- Pilonidal disease results from an abscess, or sinus tract, in the upper part of the natal (gluteal) cleft.
- Synonym(s): jeep disease
- 16 to 26/100,000 per year
- Predominant sex: male > female (3 to 4:1)
- Predominant age: 2nd to 3rd decade, rare in age >45 years
- Ethnic consideration: whites > blacks > Asians
Surgical procedures show male:female ratio of 4:1, yet incidence data are 10:1.

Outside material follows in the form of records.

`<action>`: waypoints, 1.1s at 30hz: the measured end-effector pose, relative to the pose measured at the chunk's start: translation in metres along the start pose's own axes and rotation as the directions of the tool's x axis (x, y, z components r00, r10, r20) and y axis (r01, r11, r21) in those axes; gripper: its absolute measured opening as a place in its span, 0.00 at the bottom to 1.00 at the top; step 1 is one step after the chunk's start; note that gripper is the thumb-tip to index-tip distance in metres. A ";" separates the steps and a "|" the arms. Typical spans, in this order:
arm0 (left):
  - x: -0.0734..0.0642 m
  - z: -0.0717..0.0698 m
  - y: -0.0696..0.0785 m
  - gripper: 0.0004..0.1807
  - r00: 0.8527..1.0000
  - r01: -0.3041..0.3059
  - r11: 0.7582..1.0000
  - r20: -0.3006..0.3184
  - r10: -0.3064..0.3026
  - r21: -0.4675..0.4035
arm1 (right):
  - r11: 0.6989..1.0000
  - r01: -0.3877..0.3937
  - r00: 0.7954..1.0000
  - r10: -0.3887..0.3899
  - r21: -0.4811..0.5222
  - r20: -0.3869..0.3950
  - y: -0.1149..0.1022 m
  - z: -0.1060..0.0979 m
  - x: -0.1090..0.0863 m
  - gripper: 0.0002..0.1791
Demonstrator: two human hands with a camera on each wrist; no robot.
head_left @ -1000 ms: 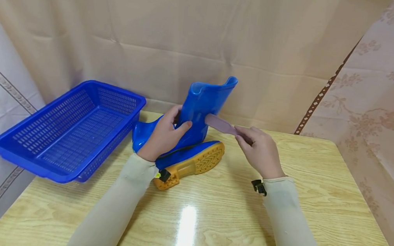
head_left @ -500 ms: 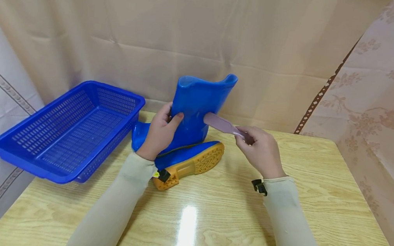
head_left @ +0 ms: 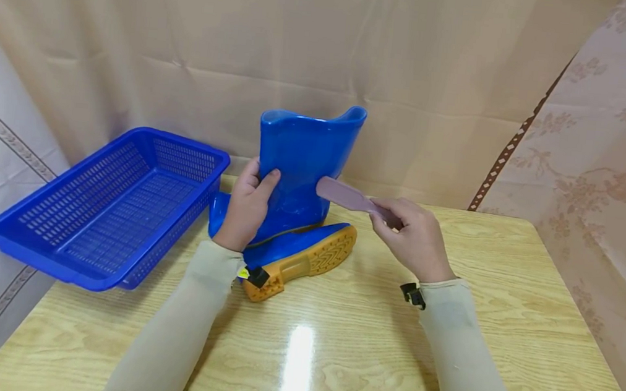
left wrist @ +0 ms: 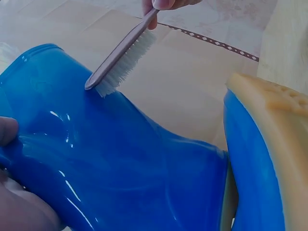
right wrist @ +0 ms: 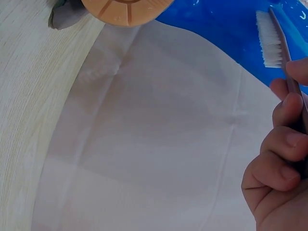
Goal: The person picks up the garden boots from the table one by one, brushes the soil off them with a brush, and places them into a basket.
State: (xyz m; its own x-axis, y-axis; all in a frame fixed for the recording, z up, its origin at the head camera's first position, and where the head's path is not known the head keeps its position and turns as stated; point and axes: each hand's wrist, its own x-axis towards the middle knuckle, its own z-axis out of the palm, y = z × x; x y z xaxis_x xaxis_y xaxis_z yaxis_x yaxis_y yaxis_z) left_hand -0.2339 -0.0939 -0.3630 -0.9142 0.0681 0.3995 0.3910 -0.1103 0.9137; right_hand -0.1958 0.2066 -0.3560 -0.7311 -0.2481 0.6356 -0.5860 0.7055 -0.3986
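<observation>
A shiny blue rain boot (head_left: pixel 305 157) stands at the back of the table, its shaft upright with a wavy top opening. My left hand (head_left: pixel 246 205) grips the shaft's left side, thumb in front and the other fingers mostly hidden behind. In my right hand (head_left: pixel 412 235) is the handle of a mauve scrub brush (head_left: pixel 343 195). White bristles show on the brush (left wrist: pixel 120 57) in the left wrist view, their tip end right at the boot's (left wrist: pixel 125 159) shaft. In front lies a second blue rain boot (head_left: pixel 280 247) on its side, its yellow-brown sole (head_left: pixel 332 256) facing the right front.
To the left sits a blue plastic basket (head_left: pixel 173 258) with perforated walls, close to the left forearm. The wood-grain table (head_left: pixel 366 349) reaches back to a beige curtain (head_left: pixel 439 88). A patterned cloth (head_left: pixel 616 185) hangs along the right side.
The upright boot's shaft has swung left and turned its broad side forward, my left hand moving left with it. The brush has shifted slightly left against the shaft.
</observation>
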 end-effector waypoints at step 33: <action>0.002 0.002 -0.004 0.27 0.992 0.048 0.959 0.099 -0.078 0.278 | 0.999 0.042 0.999 -0.042 0.004 -0.001 0.001 -0.003 0.001 0.11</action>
State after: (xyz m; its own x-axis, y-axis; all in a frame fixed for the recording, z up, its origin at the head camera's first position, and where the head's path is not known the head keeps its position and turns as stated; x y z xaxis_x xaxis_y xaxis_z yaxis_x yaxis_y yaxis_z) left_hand -0.2375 -0.0916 -0.3655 -0.9270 0.1740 0.3322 0.3608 0.1730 0.9164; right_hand -0.1954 0.2091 -0.3536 -0.7056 -0.2763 0.6525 -0.6171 0.6923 -0.3742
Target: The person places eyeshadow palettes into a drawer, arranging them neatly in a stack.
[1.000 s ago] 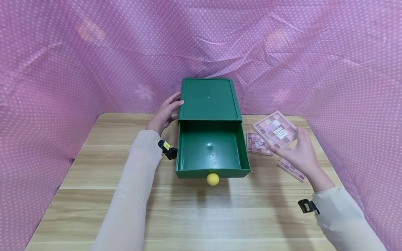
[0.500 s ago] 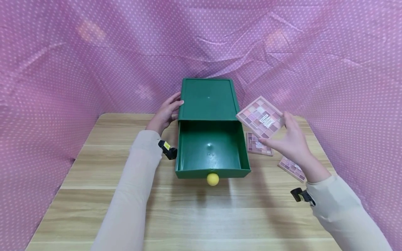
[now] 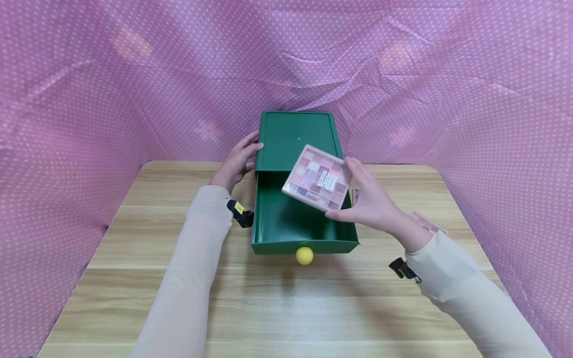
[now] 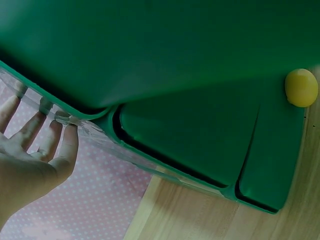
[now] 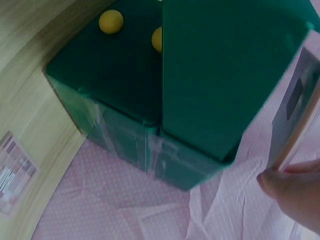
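Note:
A green drawer cabinet (image 3: 291, 132) stands at the table's back, its top drawer (image 3: 275, 219) pulled out and a yellow knob (image 3: 305, 255) on the front. My right hand (image 3: 373, 206) pinches a square eyeshadow palette (image 3: 315, 179) by its edge, between thumb and fingers. Held tilted, the palette overlaps the drawer's right part in the head view. My left hand (image 3: 236, 161) rests against the cabinet's left side; in the left wrist view its fingertips (image 4: 71, 132) touch that side wall. The inside of the drawer, where visible, is bare green plastic.
Two more palettes lie on the wooden table (image 3: 147, 278) to the right: one (image 3: 355, 196) beside the drawer, mostly hidden by my hand, another (image 3: 428, 222) partly behind my forearm. Pink dotted cloth (image 3: 201, 74) encloses the back and sides. Lower yellow knobs (image 5: 111, 21) show in the right wrist view.
My right hand has carried the palette leftward from above the other palettes to over the open drawer, turning it on the way. The left hand stays against the cabinet.

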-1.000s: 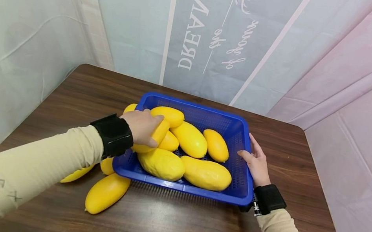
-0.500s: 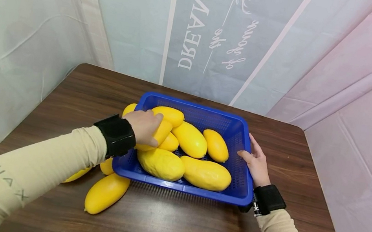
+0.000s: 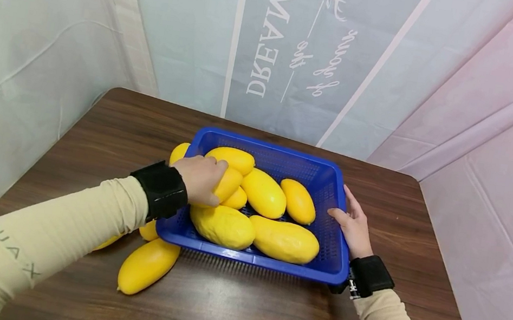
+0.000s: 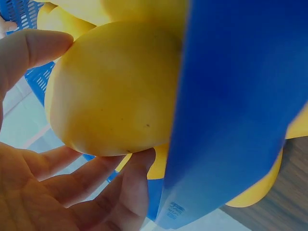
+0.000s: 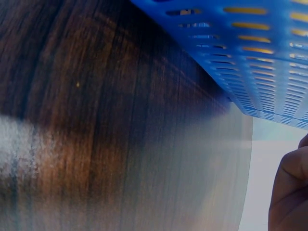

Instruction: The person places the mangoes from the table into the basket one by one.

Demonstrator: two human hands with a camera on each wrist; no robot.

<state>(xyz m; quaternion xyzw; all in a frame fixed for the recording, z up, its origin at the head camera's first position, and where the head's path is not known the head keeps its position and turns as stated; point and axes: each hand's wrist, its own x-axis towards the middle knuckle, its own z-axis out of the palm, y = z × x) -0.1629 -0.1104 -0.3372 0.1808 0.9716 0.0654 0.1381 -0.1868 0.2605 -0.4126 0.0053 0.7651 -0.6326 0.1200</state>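
Observation:
A blue plastic basket point(image 3: 247, 258) on the table contains several oblong yellow melons. At its left end, my left hand point(image 3: 197, 176) holds one yellow melon point(image 3: 229, 184). The left wrist view shows the thumb on one side of this melon point(image 4: 113, 91) and the other fingers around the opposite side, with the basket wall covering part of it. My right hand point(image 3: 353, 225) grips the basket's right rim, its thumb on the inner side. Only a small part of that hand point(image 5: 291, 192) appears in the right wrist view, beside the perforated basket wall point(image 5: 260, 57).
Outside the basket, a yellow melon point(image 3: 149, 268) lies at its front left corner. Others, partly hidden by the left arm and basket, lie along the left side, one melon point(image 3: 179, 152) near the back. A printed cloth point(image 3: 311, 53) hangs behind the brown table point(image 3: 240, 311).
My left hand, with the melon in it, has shifted slightly right over the basket. The right hand and the basket stay in place.

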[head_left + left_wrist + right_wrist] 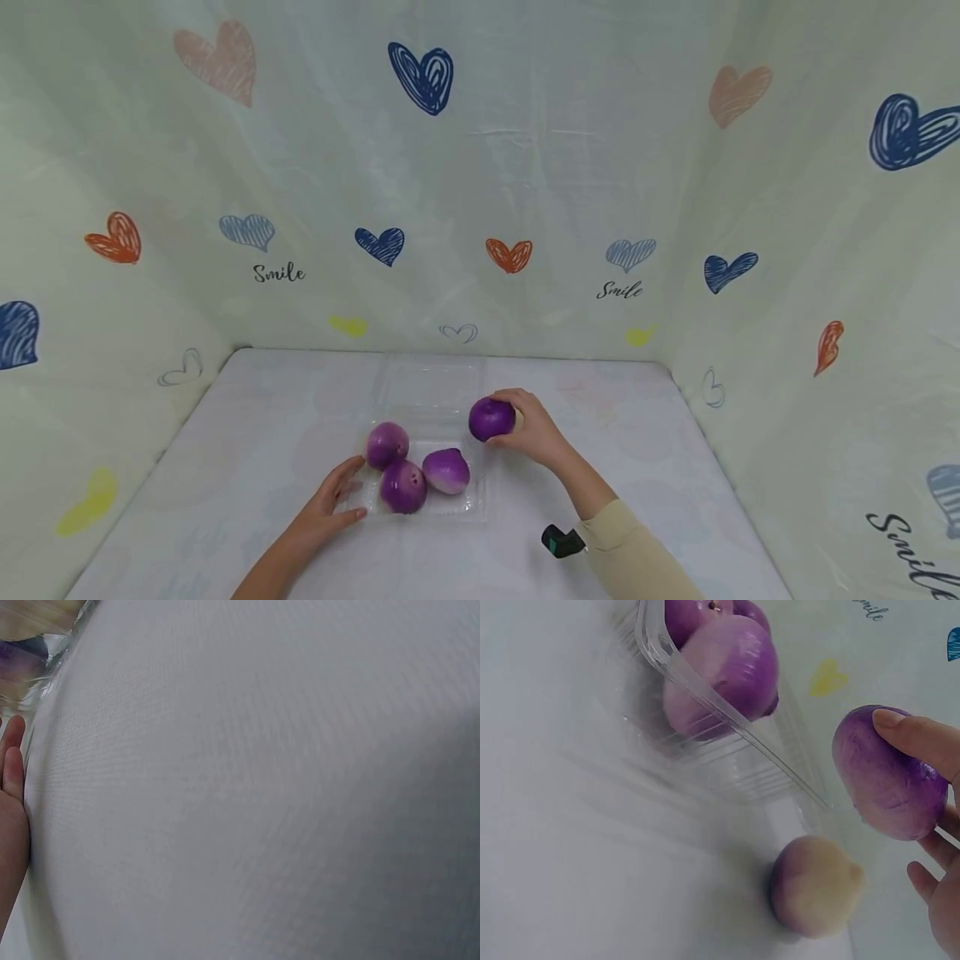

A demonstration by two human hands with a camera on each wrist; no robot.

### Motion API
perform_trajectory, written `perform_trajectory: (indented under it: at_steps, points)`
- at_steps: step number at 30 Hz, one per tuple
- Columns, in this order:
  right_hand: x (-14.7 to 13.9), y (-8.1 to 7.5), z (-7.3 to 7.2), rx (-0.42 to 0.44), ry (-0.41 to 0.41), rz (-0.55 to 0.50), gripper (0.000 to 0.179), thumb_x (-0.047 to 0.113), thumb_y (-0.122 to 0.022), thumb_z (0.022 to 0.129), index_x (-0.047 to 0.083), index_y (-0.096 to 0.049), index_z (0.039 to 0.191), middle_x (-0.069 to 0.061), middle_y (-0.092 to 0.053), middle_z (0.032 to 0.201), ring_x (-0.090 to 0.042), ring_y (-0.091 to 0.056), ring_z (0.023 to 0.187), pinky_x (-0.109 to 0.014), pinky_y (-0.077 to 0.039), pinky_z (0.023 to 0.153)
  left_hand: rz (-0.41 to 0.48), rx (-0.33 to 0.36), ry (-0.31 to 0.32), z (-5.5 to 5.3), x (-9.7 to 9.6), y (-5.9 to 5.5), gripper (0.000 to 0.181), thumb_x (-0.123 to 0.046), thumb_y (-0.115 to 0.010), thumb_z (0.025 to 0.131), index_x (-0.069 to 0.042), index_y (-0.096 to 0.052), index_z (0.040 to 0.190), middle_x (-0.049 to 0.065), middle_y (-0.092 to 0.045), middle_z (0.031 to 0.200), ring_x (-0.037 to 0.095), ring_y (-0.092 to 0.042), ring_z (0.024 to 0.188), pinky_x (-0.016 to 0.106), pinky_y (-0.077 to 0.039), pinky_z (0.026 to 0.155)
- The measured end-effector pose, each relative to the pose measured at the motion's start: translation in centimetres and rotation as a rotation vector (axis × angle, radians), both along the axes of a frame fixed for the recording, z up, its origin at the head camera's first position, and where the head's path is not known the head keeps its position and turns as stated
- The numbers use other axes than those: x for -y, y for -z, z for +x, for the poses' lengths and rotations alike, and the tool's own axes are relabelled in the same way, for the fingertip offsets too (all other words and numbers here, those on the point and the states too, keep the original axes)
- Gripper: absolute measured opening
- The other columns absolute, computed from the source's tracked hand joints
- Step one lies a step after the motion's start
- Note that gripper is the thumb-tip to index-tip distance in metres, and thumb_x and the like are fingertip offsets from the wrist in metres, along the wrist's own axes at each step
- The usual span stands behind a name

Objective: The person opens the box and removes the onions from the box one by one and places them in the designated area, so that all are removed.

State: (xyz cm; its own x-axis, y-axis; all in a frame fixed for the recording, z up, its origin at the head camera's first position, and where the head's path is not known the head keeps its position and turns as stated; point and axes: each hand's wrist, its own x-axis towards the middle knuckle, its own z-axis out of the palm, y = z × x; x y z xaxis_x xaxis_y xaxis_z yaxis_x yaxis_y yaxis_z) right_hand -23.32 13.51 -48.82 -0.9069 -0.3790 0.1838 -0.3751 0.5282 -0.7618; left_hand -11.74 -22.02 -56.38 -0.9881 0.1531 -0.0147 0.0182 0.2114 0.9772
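Note:
My right hand (532, 429) grips a purple turnip (491, 419) between thumb and fingers, above the right side of a clear plastic clamshell box (476, 504). In the right wrist view this turnip (889, 776) shows purple with a paler side. Three more purple-and-white turnips sit in the box: one at the back left (387, 444), one in front (403, 486), one at the right (447, 472). My left hand (330, 500) is at the box's left side, fingers and thumb spread apart, fingertips right at its rim. The left wrist view catches only part of that hand (11, 810).
Outside the box, a pale turnip (816, 886) lies on the white-covered table (600, 400), mostly hidden behind my right hand in the head view. The box's clear lid (431, 385) lies folded back. A black device (562, 542) is beside my right sleeve. Heart-printed curtains (480, 167) enclose the table.

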Motion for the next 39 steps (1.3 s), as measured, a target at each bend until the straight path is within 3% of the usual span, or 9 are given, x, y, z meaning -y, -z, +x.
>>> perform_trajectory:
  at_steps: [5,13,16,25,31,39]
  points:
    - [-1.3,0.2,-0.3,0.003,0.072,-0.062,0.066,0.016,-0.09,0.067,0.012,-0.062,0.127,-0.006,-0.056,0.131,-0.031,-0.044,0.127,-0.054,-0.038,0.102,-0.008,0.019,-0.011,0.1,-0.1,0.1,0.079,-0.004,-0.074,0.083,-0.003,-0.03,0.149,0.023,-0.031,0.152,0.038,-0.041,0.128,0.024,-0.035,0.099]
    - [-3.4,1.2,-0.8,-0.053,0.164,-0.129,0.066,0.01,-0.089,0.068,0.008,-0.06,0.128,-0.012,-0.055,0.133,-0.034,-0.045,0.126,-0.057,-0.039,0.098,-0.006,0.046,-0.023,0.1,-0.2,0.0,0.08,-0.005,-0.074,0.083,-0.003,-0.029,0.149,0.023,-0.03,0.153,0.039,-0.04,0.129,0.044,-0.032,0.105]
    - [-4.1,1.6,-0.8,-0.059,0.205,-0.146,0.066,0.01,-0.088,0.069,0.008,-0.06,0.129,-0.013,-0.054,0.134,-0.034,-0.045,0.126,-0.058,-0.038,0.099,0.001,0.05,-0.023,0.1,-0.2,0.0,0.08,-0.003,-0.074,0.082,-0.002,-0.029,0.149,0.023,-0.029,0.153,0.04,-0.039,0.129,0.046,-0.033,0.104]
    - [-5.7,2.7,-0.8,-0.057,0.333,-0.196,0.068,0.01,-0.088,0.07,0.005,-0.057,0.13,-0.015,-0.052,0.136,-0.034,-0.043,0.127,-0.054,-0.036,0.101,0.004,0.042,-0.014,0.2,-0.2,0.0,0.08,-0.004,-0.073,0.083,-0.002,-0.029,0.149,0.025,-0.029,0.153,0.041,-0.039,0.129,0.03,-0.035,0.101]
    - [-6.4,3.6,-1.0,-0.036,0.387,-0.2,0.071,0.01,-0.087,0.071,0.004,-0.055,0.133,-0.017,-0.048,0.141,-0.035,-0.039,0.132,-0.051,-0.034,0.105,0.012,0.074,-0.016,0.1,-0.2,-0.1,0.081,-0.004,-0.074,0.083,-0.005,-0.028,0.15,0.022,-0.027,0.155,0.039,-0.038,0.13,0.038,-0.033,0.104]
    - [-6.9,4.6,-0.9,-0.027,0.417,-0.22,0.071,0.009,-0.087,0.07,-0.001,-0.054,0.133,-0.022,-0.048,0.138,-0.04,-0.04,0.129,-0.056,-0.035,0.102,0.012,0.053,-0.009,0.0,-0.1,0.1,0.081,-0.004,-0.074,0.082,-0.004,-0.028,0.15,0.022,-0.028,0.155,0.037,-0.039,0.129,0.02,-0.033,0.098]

Etiology and Pathophysiology
Pilonidal means “nest of hair”; hair in the natal cleft allows hair to be drawn into the deeper tissues via negative pressure caused by movement of the buttocks (50%); follicular occlusion from stretching and blocking of pores with debris (50%) creating a pilonidal cyst
- Inflammation of SC gluteal tissues with secondary infection and sinus tract formation
- Polymicrobial, likely from enteric pathogens given proximity to anorectal contamination
- Congenital dimple in the natal cleft/spina bifida occulta
- Follicular-occluding tetrad: acne conglobata, dissecting cellulitis, hidradenitis suppurativa, pilonidal
- Sedentary/prolonged sitting
- Excessive body hair
- Obesity/increased sacrococcygeal fold thickness
- Congenital natal dimple
- Trauma to coccyx
- Weight loss
- Trim hair in/around gluteal cleft weekly.